Global distributions of the CREB1 SNPs among 53 populations were derived from the HGDP Selection Browser (http://hgdp.uchicago.edu/).53 Re-sequencing data for CREB1 and its adjacent genes (FAM119A, CCNYL1 and FZD5) were obtained from the 1000-Human-Genome Project,29 including 85 CEU (Utah residents with Northern and Western European ancestry) and 97 CHB (Han Chinese in Beijing, China) subjects.
We first calculated nucleotide diversity, π, and the proportion of segregating sites, θw, for each human population. Then in DnaSP v5.0, we used the statistics including Tajima’s DT,54 Fu and Li’s D, F, D*, F*,55,56 and Fay and Wu’s H57 to detect the deviation from neutrality. To calculate the significance of the deviation from neutrality, coalescent simulations were then constructed incorporating the best-fit human demographic parameters of Europeans and East Asians, as described in Schaffner et al.58 Africans were used as an out-group when analyzing Fu and Li’s D, F and Fay and Wu’s H-test.

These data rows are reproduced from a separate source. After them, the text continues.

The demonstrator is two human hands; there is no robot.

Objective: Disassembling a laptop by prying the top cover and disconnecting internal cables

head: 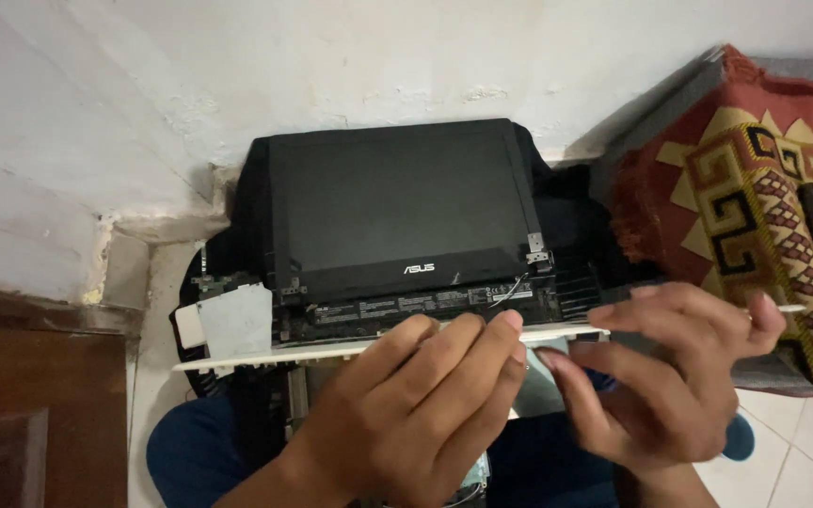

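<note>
The white panel [265, 353] of an opened laptop [397, 226] is pressed by the left hand [416, 404], fingers flat. A thin white stick [783, 308] is pinched by the right hand [670, 376].

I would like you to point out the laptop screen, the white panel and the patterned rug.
laptop screen [397, 193]: head view, middle of the dark glass.
white panel [265, 355]: head view, its long front edge.
patterned rug [755, 188]: head view, the woven pattern.
</note>
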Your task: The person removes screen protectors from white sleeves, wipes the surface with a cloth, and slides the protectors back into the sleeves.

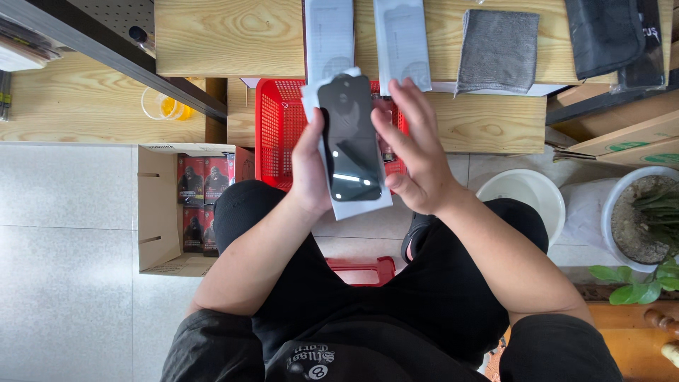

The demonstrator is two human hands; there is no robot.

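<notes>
I see L hand (309, 166) gripping dark screen protector (348, 138) on its white backing sheet (361, 201); R hand (414, 152) open, fingers flat on its edge, over red basket (279, 131).

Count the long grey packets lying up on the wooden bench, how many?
2. One long grey packet lies on the wooden bench above the red basket; the other long grey packet lies just right of it. More may be hidden beyond the picture's top edge.
</notes>
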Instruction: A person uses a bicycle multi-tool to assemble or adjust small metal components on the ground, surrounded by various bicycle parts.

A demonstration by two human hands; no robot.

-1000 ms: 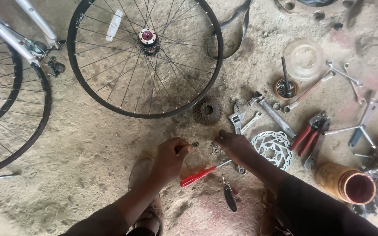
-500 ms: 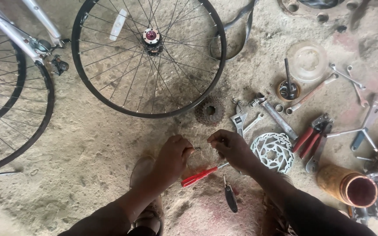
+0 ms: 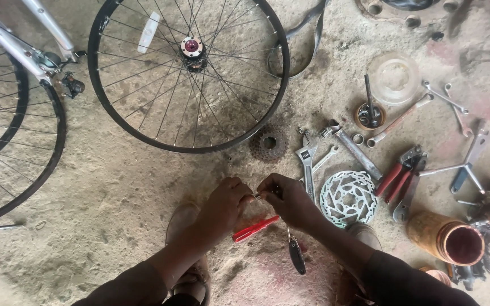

Data were recruited for all available common SNPs in CREB1 in the PGC GWAS on BD,6 and even after a multiple testing correction we observed significant associations for many SNPs (P<0.002, Figure 1), with the strongest signal located in the 3′-UTR region (rs6785, P = 3.38 × 10−4, OR = 1.111 for A allele). Most of these risk SNPs were in highly similar frequencies (~20%, Supplementary Table S4) and strong LD in Europeans (r2 ≥ 0.90, Supplementary Figure S1).
To further test the observed associations with BD in the PGC GWAS sample, we selected two representative SNPs, rs2709370 (P = 1.80 × 10−3, OR = 1.094 for C allele) in the 5′ near gene region (10 kb upstream of CREB1) and rs6785 in the 3′UTR region and conducted replication analysis on a large collection of independent BD and MDD case–control samples of European ancestry (2753 BD cases, 2276 MDD cases and 43 128 controls; Supplementary Table S1). These two SNPs showed nominally significant associations among the replication samples (rs2709370[C], P = 0.0303, OR = 1.070; and rs6785[A], P = 0.0433, OR = 1.066). Meta-analysis conducted by combining the PGC BD GWAS and replication samples (N = 64 888) indicated stronger significance levels (rs2709370[C], P = 1.68 × 10−4, OR = 1.083; and rs6785[A], P = 6.32 × 10−5, OR = 1.090, Figure 1), with no heterogeneity among the individual samples (rs2709370, P = 0.7044; and rs6785, P = 0.6827). The results for each sample are shown in Supplementary Table S5. The odds ratios in the cumulative analysis are comparable with other genes reported as significantly associated with psychiatric disorders in larger meta-analyses59,60 and exceed the Venice interim criteria for ‘small summary’ findings.61 Taken collectively, the association analysis suggests that SNPs in CREB1 may confer risk of BD among Europeans.
Given the known function of CREB1 in the hippocampus, a brain region subserving attention and memory processes and consistently implicated in the neuropathology of BD, we hypothesized that if the risk-associated SNPs affect the biology of this brain region, cognitive deficits referable to this region would also be associated with risk genotypes, regardless of disease status. We selected the two risk SNPs from the meta-analysis (rs2709370 and rs6785) and tested their effects on the biological phenotypes related to hippocampus in healthy subjects. The use of healthy controls for genetic association at the level of brain function avoids potential confounders related to chronic illness and medical treatment.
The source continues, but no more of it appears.